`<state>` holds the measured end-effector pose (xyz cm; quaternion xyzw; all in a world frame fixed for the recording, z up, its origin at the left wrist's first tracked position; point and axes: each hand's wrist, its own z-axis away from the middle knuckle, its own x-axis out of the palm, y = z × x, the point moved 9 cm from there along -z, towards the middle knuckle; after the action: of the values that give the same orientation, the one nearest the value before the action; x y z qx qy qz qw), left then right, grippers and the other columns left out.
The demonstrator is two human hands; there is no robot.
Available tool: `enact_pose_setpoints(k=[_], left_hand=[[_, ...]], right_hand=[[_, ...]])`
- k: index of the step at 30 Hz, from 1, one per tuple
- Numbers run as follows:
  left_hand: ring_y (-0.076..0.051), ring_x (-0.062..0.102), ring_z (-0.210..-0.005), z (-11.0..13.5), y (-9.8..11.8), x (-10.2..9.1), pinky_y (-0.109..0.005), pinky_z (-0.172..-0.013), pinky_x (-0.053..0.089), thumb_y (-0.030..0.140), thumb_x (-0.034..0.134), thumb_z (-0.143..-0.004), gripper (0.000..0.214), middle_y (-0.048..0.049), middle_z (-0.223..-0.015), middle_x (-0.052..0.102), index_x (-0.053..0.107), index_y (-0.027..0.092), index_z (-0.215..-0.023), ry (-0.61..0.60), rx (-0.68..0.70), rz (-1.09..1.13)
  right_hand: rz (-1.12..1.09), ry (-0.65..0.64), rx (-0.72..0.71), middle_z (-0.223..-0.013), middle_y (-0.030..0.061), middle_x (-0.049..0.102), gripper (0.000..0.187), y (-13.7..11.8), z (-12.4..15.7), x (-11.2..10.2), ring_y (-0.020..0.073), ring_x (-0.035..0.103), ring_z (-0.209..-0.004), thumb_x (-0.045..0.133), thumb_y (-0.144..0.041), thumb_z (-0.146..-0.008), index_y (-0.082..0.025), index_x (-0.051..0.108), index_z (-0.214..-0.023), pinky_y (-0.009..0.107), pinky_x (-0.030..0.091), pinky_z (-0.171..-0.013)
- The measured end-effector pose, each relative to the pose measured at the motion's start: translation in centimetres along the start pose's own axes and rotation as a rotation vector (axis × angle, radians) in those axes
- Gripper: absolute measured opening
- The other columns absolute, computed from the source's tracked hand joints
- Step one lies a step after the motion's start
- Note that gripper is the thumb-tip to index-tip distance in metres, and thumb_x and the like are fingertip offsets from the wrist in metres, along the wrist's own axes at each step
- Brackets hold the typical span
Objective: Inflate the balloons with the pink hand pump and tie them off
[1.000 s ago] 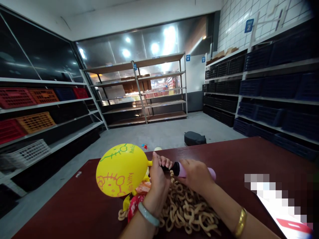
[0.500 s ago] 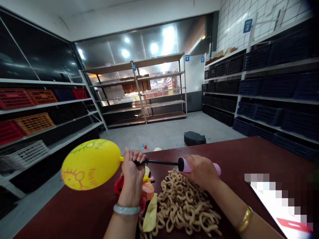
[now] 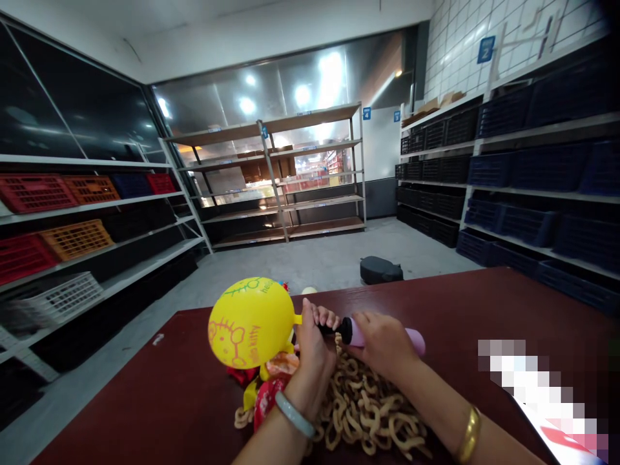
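Observation:
An inflated yellow balloon (image 3: 252,323) with a printed cartoon and lettering juts out to the left. Its neck runs into my left hand (image 3: 317,339), which is closed around it and the black end of a hand balloon pump. My right hand (image 3: 385,339) grips the pump's pink body (image 3: 415,340), with its black collar close to my left fingers. Below my hands lies a heap of tan, ring-shaped pieces (image 3: 361,403). Limp balloons (image 3: 267,395) in red, yellow and orange lie left of it, partly hidden by my left forearm.
All this is on a dark red table (image 3: 159,387). A pixelated white item (image 3: 547,413) lies at its right. Beyond are a dark case (image 3: 381,270) on the floor, bare metal shelving (image 3: 314,171), and side racks with coloured crates (image 3: 77,239) and dark crates (image 3: 513,219).
My left hand has moved right, bringing the balloon with it. The black rod that showed between my hands has slid into the pump body. My right hand has barely moved.

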<state>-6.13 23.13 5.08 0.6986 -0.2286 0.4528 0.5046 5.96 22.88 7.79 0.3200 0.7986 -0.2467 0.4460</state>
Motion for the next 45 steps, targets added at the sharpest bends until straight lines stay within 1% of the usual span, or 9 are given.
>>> enact_pose_setpoints(k=[4, 9, 13, 16, 19, 23, 32, 38, 45], left_hand=[[-0.008, 0.031, -0.041, 0.1, 0.3, 0.1, -0.024, -0.045, 0.029, 0.048, 0.062, -0.08, 0.049, 0.0054, -0.048, 0.031, 0.033, 0.017, -0.055, 0.012, -0.004, 0.005], [-0.008, 0.033, -0.04, -1.5, 1.1, -2.2, -0.024, -0.044, 0.03, 0.042, 0.06, -0.083, 0.047, 0.0057, -0.046, 0.032, 0.03, 0.018, -0.055, 0.097, -0.048, 0.035], [-0.007, 0.032, -0.038, -3.2, 5.5, -3.0, -0.022, -0.044, 0.029, 0.034, 0.056, -0.087, 0.045, 0.0063, -0.045, 0.031, 0.028, 0.018, -0.055, 0.084, 0.028, 0.032], [-0.007, 0.033, -0.038, -3.6, 9.6, -2.2, -0.022, -0.043, 0.029, 0.029, 0.054, -0.087, 0.044, 0.0063, -0.045, 0.031, 0.026, 0.018, -0.055, 0.011, 0.116, 0.017], [-0.007, 0.035, -0.038, -3.4, 11.6, -1.4, -0.022, -0.043, 0.03, 0.029, 0.055, -0.086, 0.043, 0.0066, -0.045, 0.03, 0.026, 0.018, -0.056, -0.05, 0.151, 0.031], [-0.006, 0.033, -0.039, -2.9, 10.3, -1.0, -0.021, -0.043, 0.03, 0.031, 0.058, -0.085, 0.044, 0.0066, -0.046, 0.029, 0.027, 0.018, -0.057, -0.05, 0.153, 0.061], [-0.007, 0.031, -0.04, 0.1, 1.9, 0.6, -0.023, -0.043, 0.027, 0.039, 0.059, -0.084, 0.044, 0.0061, -0.047, 0.029, 0.032, 0.018, -0.057, -0.002, 0.013, 0.006], [-0.008, 0.031, -0.041, 1.3, 1.5, 1.8, -0.024, -0.043, 0.026, 0.043, 0.058, -0.084, 0.045, 0.0055, -0.048, 0.03, 0.033, 0.017, -0.057, -0.018, 0.054, -0.023], [-0.007, 0.029, -0.037, -1.4, 3.3, -1.3, -0.023, -0.041, 0.024, 0.04, 0.055, -0.086, 0.046, 0.0058, -0.044, 0.03, 0.03, 0.017, -0.055, 0.088, 0.03, 0.017]], right_hand=[[-0.024, 0.009, -0.014, -0.087, 0.0076, 0.064, 0.041, 0.3, -0.1, 0.4, 0.0234, 0.06, -0.082, 0.056, -0.057, -0.078, -0.02, 0.056, -0.096, 0.032, 0.038, -0.069], [-0.048, -0.053, -0.003, -0.083, 0.0053, 0.065, 0.046, 1.7, -0.3, 1.9, 0.0226, 0.062, -0.079, 0.053, -0.066, -0.075, -0.021, 0.056, -0.09, 0.031, 0.038, -0.067], [-0.017, -0.043, 0.019, -0.083, 0.0054, 0.065, 0.044, 3.0, -0.4, 1.4, 0.0223, 0.062, -0.079, 0.056, -0.063, -0.075, -0.022, 0.057, -0.089, 0.031, 0.038, -0.067], [-0.003, 0.025, -0.001, -0.088, 0.0071, 0.065, 0.044, 3.3, -0.4, -0.1, 0.0226, 0.061, -0.083, 0.053, -0.061, -0.078, -0.021, 0.058, -0.095, 0.032, 0.039, -0.071], [-0.001, 0.067, -0.021, -0.094, 0.0096, 0.065, 0.05, 3.2, -0.3, -1.1, 0.024, 0.059, -0.088, 0.049, -0.062, -0.081, -0.02, 0.058, -0.106, 0.034, 0.04, -0.075], [0.03, 0.065, 0.007, -0.096, 0.0116, 0.064, 0.05, 3.0, 0.0, -1.0, 0.0256, 0.058, -0.09, 0.053, -0.058, -0.081, -0.018, 0.056, -0.11, 0.035, 0.039, -0.078], [-0.023, -0.004, -0.006, -0.09, 0.0071, 0.063, 0.044, 0.1, 0.2, 0.1, 0.0237, 0.058, -0.082, 0.059, -0.054, -0.078, -0.019, 0.055, -0.104, 0.033, 0.038, -0.07], [-0.061, 0.038, -0.025, -0.09, 0.0085, 0.063, 0.042, -0.5, 0.2, -0.6, 0.0233, 0.058, -0.083, 0.052, -0.057, -0.082, -0.019, 0.055, -0.1, 0.032, 0.037, -0.07], [-0.056, -0.016, -0.007, -0.085, 0.0057, 0.064, 0.05, 1.1, -0.1, 1.3, 0.0229, 0.06, -0.08, 0.047, -0.069, -0.078, -0.021, 0.055, -0.091, 0.032, 0.037, -0.067]])
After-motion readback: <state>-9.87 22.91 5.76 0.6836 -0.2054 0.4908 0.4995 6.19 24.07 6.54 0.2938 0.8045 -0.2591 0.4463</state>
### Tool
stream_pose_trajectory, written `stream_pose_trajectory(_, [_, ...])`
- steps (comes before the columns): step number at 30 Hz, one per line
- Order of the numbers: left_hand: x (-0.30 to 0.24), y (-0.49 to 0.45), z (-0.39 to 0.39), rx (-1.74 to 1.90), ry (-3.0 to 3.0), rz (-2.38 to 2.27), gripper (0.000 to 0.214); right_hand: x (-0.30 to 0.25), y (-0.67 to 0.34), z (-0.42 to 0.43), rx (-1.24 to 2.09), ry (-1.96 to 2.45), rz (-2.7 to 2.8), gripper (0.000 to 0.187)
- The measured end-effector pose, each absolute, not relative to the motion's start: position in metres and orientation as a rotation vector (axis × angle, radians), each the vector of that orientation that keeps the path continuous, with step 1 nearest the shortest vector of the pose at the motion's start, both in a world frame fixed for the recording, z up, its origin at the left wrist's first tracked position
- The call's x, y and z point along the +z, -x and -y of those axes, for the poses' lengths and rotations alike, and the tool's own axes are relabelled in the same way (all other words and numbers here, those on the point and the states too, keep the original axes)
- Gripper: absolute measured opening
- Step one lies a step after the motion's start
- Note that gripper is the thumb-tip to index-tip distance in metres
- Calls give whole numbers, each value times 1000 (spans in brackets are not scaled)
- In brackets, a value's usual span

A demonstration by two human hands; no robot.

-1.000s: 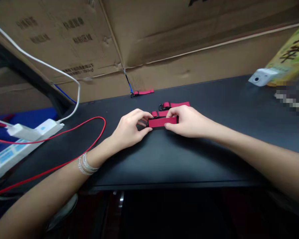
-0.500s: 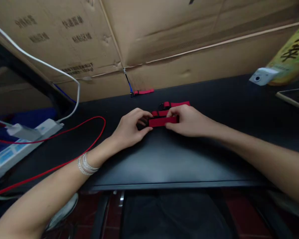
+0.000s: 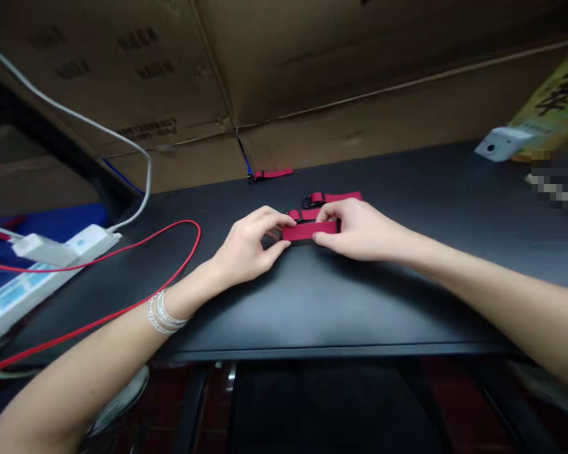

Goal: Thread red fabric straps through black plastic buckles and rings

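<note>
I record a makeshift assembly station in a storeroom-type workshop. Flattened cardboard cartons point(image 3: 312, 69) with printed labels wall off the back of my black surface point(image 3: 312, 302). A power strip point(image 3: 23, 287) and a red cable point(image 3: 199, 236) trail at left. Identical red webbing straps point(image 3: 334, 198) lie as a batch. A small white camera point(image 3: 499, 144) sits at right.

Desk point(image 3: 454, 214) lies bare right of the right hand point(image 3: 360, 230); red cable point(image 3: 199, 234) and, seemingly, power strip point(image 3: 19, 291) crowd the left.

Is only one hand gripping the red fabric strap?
No, the left hand and right hand pinch opposite ends of the red fabric strap.
</note>
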State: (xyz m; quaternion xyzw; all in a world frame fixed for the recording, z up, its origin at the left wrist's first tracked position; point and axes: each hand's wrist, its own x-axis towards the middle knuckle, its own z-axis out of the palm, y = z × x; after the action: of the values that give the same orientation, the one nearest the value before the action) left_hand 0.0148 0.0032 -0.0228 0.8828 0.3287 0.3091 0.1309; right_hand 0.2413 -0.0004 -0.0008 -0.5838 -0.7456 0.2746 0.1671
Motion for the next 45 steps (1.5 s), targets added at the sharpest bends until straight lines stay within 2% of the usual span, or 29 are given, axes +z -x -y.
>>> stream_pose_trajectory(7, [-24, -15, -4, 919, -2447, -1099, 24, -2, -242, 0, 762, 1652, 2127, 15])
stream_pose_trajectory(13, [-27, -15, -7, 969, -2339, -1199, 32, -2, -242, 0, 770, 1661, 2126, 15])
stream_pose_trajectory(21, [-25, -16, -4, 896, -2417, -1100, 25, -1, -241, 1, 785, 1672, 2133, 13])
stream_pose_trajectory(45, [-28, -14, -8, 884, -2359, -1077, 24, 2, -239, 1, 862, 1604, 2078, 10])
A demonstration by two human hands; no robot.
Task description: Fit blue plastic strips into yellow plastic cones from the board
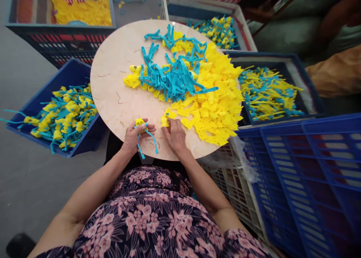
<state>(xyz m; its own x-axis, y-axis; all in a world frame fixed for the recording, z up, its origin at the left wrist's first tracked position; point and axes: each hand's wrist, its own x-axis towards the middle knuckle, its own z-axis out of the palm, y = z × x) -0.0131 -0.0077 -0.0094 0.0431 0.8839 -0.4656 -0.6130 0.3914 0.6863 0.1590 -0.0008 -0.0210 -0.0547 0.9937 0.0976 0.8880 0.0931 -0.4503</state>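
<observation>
Near the front edge of the round wooden table [108,94], my left hand [131,138] holds a yellow plastic piece with blue legs [154,142]; two thin blue strips dangle from it. To its right, the fingers of my right hand [177,138] close on a small yellow plastic piece [164,121] at the tabletop, partly hidden by the fingers. A large heap of yellow plastic pieces [221,103] covers the table's right side. Beyond my hands lies a tangled pile of blue plastic strips [176,79], with some yellow pieces among them.
A blue crate [84,141] of joined yellow-and-blue pieces stands left. Another crate [70,26] at the back left holds yellow pieces. More filled crates sit behind [248,36] and right [310,100]. Large blue crates [304,167] flank my right arm. A person's arm [335,75] shows far right.
</observation>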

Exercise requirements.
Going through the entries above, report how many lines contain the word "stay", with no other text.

Answer to this exercise.
2